* Problem requirements:
Give back the whole listing exactly as written, pictures excluded.

* Dataset extract:
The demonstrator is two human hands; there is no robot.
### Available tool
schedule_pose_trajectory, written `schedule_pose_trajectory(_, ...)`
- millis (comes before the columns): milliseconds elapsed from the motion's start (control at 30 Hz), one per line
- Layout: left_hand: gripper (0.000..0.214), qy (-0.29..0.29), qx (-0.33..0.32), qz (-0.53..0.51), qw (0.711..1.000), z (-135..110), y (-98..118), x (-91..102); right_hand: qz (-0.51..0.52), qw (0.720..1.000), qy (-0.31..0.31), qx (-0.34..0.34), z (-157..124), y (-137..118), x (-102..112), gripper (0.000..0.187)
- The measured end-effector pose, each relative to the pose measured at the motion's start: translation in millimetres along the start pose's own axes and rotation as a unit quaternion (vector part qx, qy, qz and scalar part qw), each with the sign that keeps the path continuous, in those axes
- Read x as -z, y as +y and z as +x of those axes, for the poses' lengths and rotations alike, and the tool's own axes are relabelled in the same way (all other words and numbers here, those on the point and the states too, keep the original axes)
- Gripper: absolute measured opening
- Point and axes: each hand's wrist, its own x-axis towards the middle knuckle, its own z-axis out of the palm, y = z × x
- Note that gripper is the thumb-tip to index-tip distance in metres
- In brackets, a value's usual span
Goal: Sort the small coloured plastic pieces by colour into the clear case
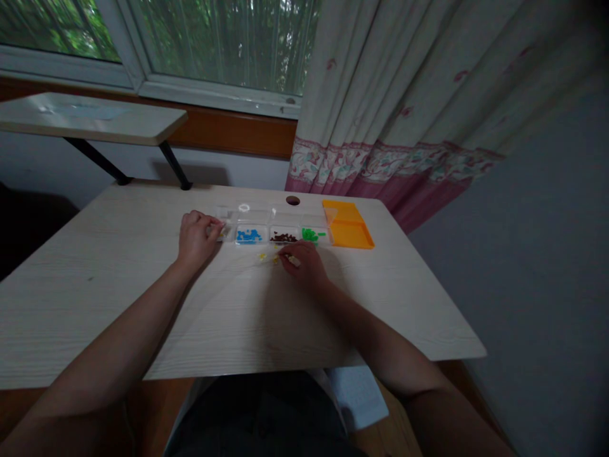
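Note:
A clear plastic sorting box point(266, 216) lies on the pale wooden table point(118, 285), with blue pieces point(248, 236), dark brown pieces point(283, 238) and green pieces point(311, 235) in separate compartments. My left hand point(196, 238) rests at the box's left end, fingers curled against its corner. My right hand point(304, 261) lies on the table just in front of the box, fingers pinched together over small yellow pieces point(262, 256) scattered on the wood. What the pinch holds is too small to name.
An orange tray point(349, 230) sits right of the box. A round cable hole point(293, 200) is behind it. A second table point(90, 117) stands under the window at the back left; a curtain point(404, 114) hangs at the right.

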Motion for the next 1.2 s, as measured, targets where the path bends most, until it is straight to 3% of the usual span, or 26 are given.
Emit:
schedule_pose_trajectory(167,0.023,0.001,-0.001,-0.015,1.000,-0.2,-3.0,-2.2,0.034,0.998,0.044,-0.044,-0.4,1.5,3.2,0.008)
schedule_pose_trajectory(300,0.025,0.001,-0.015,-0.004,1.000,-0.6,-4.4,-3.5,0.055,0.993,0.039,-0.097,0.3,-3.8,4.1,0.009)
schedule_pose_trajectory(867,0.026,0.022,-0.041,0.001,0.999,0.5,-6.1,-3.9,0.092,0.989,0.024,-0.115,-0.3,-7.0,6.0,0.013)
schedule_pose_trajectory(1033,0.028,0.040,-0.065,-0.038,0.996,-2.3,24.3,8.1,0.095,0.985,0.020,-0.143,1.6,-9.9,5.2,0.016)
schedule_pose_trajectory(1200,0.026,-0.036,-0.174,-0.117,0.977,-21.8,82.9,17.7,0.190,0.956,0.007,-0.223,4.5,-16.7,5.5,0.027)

* Written response:
The demonstrator is two human hands; there is no robot.
### Available tool
schedule_pose_trajectory, written `schedule_pose_trajectory(_, ...)`
- millis (comes before the columns): milliseconds elapsed from the motion's start (control at 30 Hz), one per line
- Layout: left_hand: gripper (0.000..0.214), qy (-0.29..0.29), qx (-0.33..0.32), qz (-0.53..0.51), qw (0.711..1.000), z (-135..110), y (-98..118), x (-91..102); right_hand: qz (-0.51..0.52), qw (0.720..1.000), qy (-0.31..0.31), qx (-0.34..0.34), z (-157..124), y (-137..118), x (-102..112), gripper (0.000..0.187)
- The measured end-effector pose, each relative to the pose measured at the motion's start: translation in millimetres along the start pose's own axes and rotation as a unit quaternion (vector part qx, qy, qz and scalar part qw), each with the sign that keeps the path continuous, in those axes
- Read x as -z, y as +y and z as +x of those axes, for the poses' lengths and rotations alike, and the tool's own axes are relabelled in the same way (all other words and numbers here, those on the point and the states too, keep the original axes)
- Gripper: absolute measured opening
- Point and axes: each hand's wrist, its own x-axis towards the middle knuckle, its own z-axis out of the palm, y = z × x
- Note that gripper is the thumb-tip to index-tip distance in metres
- In brackets, a value's usual span
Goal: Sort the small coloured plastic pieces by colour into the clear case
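Note:
A clear plastic sorting box point(266, 216) lies on the pale wooden table point(118, 285), with blue pieces point(248, 236), dark brown pieces point(283, 238) and green pieces point(311, 235) in separate compartments. My left hand point(196, 238) rests at the box's left end, fingers curled against its corner. My right hand point(304, 261) lies on the table just in front of the box, fingers pinched together over small yellow pieces point(262, 256) scattered on the wood. What the pinch holds is too small to name.
An orange tray point(349, 230) sits right of the box. A round cable hole point(293, 200) is behind it. A second table point(90, 117) stands under the window at the back left; a curtain point(404, 114) hangs at the right.
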
Motion for the next 1.2 s, as measured, targets where the path bends most, until it is straight to 3% of the usual span, or 26 are given.
Emit:
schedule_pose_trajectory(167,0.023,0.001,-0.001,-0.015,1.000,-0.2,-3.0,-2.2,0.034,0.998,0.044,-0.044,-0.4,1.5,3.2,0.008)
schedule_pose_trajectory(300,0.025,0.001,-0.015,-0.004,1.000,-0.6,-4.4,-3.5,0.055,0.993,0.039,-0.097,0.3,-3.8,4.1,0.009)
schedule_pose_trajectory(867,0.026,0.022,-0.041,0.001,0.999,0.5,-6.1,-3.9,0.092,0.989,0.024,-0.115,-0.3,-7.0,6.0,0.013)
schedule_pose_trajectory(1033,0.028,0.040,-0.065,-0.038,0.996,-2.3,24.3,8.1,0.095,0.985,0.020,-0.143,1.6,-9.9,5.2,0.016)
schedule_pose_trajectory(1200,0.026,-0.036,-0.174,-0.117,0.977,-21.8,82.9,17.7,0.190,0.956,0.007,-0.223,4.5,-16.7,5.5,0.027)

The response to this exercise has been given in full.